These techniques are often used to analyze a big amount of data and find common elements there. Practical use cases of these methods can be found in the Threat Intelligence approach or ANY.RUN’s Public Submission section.

A hash function

In 1940 Hans Peter Luhn from IBM developed systems for data analysis, including data storage, transfer, and search for text information. It resulted in designing transformation algorithms and then hashing data to find phone numbers and text. These were the first steps in computer science.

Now there is a big number of hash algorithms that are distinguished by their collision resistance, calculation speed, bitterness, and other characteristics.

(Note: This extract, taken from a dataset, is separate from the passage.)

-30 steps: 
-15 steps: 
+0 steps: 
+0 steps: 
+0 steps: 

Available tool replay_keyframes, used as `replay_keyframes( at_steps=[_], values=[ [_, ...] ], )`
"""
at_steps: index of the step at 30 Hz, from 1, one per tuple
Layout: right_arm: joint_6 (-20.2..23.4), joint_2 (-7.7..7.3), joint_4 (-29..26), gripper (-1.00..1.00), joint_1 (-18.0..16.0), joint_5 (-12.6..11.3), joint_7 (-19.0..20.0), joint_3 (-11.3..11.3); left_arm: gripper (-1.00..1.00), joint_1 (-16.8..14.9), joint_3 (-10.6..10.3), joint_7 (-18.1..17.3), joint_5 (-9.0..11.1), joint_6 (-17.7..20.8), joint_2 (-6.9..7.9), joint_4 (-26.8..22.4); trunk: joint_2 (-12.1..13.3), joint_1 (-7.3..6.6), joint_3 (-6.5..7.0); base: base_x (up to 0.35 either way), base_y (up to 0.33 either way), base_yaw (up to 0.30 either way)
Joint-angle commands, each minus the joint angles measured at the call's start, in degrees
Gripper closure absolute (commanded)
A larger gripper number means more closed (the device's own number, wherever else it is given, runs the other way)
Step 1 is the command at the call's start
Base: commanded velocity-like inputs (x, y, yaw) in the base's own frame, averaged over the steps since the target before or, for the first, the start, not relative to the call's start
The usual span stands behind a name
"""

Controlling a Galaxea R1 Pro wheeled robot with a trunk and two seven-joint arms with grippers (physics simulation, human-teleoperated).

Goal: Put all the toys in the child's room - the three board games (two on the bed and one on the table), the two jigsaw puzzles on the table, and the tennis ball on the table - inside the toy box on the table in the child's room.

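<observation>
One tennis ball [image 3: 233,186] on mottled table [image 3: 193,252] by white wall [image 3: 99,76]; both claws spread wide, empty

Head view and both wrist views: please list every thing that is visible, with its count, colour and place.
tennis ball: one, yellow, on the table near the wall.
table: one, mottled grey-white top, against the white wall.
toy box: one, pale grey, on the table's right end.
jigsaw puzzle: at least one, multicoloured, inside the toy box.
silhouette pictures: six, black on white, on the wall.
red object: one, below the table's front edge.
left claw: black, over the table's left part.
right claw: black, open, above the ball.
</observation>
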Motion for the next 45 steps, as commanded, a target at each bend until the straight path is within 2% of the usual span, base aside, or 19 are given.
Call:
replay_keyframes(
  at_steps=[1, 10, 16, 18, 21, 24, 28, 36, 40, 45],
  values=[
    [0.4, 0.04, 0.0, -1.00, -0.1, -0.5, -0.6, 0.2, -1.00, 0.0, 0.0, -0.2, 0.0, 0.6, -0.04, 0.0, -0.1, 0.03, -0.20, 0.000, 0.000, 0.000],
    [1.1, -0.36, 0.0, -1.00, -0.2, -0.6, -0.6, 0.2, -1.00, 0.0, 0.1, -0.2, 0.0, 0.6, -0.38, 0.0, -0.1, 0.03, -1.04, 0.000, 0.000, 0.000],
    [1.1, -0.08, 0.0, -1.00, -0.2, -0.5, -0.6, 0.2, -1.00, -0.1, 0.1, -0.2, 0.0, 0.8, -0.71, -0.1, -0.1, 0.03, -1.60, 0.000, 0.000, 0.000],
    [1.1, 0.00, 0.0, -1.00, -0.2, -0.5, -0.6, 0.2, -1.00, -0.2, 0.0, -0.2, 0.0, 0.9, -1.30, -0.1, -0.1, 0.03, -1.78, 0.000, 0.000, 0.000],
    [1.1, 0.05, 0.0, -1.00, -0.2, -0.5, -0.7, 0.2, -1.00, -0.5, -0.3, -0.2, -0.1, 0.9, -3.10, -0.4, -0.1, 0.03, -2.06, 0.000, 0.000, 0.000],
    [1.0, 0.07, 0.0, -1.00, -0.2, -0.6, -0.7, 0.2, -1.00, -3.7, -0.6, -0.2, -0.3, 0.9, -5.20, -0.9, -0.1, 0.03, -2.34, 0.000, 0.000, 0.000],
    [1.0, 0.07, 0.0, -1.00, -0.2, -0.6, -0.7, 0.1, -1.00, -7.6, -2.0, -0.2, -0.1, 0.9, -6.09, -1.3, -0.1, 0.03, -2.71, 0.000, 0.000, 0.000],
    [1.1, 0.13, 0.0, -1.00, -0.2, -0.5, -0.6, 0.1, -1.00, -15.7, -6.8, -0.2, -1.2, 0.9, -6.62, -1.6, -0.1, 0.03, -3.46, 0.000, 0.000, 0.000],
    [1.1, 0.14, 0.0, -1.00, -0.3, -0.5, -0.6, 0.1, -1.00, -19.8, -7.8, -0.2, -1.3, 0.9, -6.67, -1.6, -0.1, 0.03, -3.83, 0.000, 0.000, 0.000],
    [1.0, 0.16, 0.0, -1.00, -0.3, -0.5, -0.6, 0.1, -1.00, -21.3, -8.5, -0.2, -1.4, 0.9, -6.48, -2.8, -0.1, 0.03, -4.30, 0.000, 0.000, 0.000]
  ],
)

We are used to thinking that hash functions are similar to cryptographic hash functions. This is a common tool that serves for different goals, like:

Authentication
Electronic signature
Malware detection (files, IOCs)

Let’s find out how hash algorithms help to fight against malicious objects and documents.

What is a hash?

A cryptographic hash function, also called a hash, is a mathematical transformation that maps data to a bit string with numbers, letters, and a fixed size.

A hash is collision resilient, if:

You can’t restore the input data using a hash.
It’s challenging to get identical hashes from different input data.

MD5, SHA-1, and SHA-256 are the most popular cryptographic hash algorithms to detect and attribute malware samples. Not long ago malicious objects were recognized only by signatures (a hash) of the executed file.

However, in the modern world, it is not enough just to know the hash of the object as it’s quite a weak indicator of compromise (IOC). IOCs are artifacts that are used to detect malware. For example, IOCs can be registry presets, downloaded libraries, IP addresses, used ports, and a URL.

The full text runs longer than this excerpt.